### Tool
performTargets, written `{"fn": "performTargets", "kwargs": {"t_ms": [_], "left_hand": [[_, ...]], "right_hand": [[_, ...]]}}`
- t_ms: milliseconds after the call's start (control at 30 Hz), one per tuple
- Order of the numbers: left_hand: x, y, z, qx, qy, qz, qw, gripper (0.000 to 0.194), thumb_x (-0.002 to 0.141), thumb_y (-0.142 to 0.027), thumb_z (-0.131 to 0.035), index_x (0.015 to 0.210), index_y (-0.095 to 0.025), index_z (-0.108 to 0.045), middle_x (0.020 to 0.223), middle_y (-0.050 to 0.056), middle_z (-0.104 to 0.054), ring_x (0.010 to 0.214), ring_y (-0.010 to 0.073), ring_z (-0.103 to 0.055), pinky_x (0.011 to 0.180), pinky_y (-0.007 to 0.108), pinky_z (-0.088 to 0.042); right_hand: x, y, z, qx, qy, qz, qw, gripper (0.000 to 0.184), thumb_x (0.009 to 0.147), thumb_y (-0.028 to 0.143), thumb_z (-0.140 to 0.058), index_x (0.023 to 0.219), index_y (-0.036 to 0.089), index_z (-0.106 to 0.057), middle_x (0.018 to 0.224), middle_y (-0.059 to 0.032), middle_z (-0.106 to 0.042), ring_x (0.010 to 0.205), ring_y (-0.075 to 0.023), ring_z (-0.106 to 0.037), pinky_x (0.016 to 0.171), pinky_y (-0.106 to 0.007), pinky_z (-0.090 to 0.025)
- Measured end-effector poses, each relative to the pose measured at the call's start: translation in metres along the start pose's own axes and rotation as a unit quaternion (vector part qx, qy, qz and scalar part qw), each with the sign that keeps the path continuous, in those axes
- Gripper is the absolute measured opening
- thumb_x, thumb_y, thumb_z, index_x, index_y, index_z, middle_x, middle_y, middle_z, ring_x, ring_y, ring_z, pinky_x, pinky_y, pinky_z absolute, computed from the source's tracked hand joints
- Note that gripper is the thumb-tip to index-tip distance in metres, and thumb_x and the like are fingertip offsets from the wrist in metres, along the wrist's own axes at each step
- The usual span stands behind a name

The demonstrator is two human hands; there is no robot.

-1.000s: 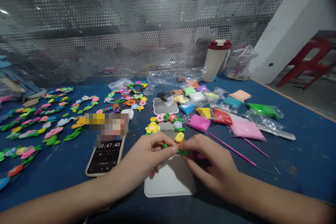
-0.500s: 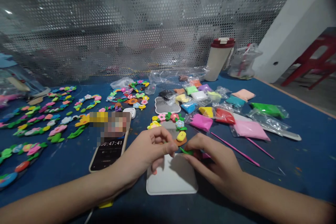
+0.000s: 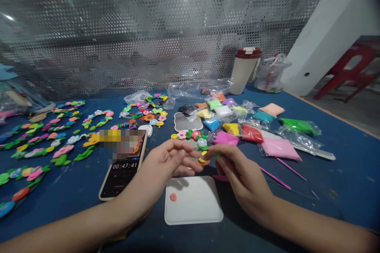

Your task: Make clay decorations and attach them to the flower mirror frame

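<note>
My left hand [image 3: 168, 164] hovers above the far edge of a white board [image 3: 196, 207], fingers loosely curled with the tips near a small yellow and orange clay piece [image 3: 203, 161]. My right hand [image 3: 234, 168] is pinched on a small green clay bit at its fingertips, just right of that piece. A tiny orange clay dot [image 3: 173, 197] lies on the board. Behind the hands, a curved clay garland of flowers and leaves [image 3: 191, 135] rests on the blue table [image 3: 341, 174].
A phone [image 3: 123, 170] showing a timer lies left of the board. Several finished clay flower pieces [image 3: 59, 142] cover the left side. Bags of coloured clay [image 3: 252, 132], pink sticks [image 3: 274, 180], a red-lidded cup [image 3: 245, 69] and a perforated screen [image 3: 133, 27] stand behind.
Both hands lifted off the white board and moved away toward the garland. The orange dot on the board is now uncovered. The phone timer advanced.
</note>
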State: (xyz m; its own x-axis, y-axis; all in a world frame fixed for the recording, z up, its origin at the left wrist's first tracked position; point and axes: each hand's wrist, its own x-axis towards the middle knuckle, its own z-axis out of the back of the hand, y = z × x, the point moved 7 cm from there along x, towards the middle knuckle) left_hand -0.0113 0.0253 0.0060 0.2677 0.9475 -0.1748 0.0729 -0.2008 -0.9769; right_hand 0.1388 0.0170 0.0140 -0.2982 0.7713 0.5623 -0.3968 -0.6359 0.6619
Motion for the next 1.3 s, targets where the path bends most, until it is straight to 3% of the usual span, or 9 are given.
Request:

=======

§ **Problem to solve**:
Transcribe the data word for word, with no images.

§ **The answer**:
### Tool
performTargets, written `{"fn": "performTargets", "kwargs": {"t_ms": [_], "left_hand": [[_, ...]], "right_hand": [[_, ...]]}}`
- t_ms: milliseconds after the call's start (control at 30 Hz), one per tuple
- Order of the numbers: left_hand: x, y, z, qx, qy, qz, qw, gripper (0.000 to 0.194), thumb_x (-0.002 to 0.141), thumb_y (-0.142 to 0.027), thumb_z (-0.131 to 0.035), index_x (0.015 to 0.210), index_y (-0.095 to 0.025), index_z (-0.108 to 0.045), middle_x (0.020 to 0.223), middle_y (-0.050 to 0.056), middle_z (-0.104 to 0.054), ring_x (0.010 to 0.214), ring_y (-0.010 to 0.073), ring_z (-0.103 to 0.055), pinky_x (0.011 to 0.180), pinky_y (-0.007 to 0.108), pinky_z (-0.088 to 0.042); right_hand: x, y, z, qx, qy, qz, qw, gripper (0.000 to 0.184), thumb_x (0.009 to 0.147), thumb_y (-0.028 to 0.143), thumb_z (-0.140 to 0.058), index_x (0.023 to 0.219), index_y (-0.036 to 0.089), index_z (-0.106 to 0.057), middle_x (0.018 to 0.224), middle_y (-0.059 to 0.032), middle_z (-0.106 to 0.042), ring_x (0.010 to 0.205), ring_y (-0.075 to 0.023), ring_z (-0.106 to 0.037), pinky_x (0.016 to 0.171), pinky_y (-0.106 to 0.007), pinky_z (-0.090 to 0.025)
- Measured end-effector poses, each relative to the pose measured at the call's start: translation in metres along the start pose's own axes and rotation as a unit quaternion (vector part qx, qy, qz and scalar part qw), each with the sign that keeps the path continuous, in those axes
- Gripper is the absolute measured opening
- thumb_x, thumb_y, thumb_z, index_x, index_y, index_z, middle_x, middle_y, middle_z, ring_x, ring_y, ring_z, pinky_x, pinky_y, pinky_z absolute, computed from the source's tracked hand joints
- Note that gripper is the thumb-tip to index-tip distance in metres, and thumb_x and the like are fingertip offsets from the wrist in metres, along the wrist's own axes at each step
- The usual span stands behind a name

The demonstrator is two human hands; there is no robot.

-1.000s: 
-0.500s: 
+0.000s: 

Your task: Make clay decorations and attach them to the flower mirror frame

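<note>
My left hand [image 3: 168, 164] hovers above the far edge of a white board [image 3: 196, 207], fingers loosely curled with the tips near a small yellow and orange clay piece [image 3: 203, 161]. My right hand [image 3: 234, 168] is pinched on a small green clay bit at its fingertips, just right of that piece. A tiny orange clay dot [image 3: 173, 197] lies on the board. Behind the hands, a curved clay garland of flowers and leaves [image 3: 191, 135] rests on the blue table [image 3: 341, 174].
A phone [image 3: 123, 170] showing a timer lies left of the board. Several finished clay flower pieces [image 3: 59, 142] cover the left side. Bags of coloured clay [image 3: 252, 132], pink sticks [image 3: 274, 180], a red-lidded cup [image 3: 245, 69] and a perforated screen [image 3: 133, 27] stand behind.
Both hands lifted off the white board and moved away toward the garland. The orange dot on the board is now uncovered. The phone timer advanced.
</note>
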State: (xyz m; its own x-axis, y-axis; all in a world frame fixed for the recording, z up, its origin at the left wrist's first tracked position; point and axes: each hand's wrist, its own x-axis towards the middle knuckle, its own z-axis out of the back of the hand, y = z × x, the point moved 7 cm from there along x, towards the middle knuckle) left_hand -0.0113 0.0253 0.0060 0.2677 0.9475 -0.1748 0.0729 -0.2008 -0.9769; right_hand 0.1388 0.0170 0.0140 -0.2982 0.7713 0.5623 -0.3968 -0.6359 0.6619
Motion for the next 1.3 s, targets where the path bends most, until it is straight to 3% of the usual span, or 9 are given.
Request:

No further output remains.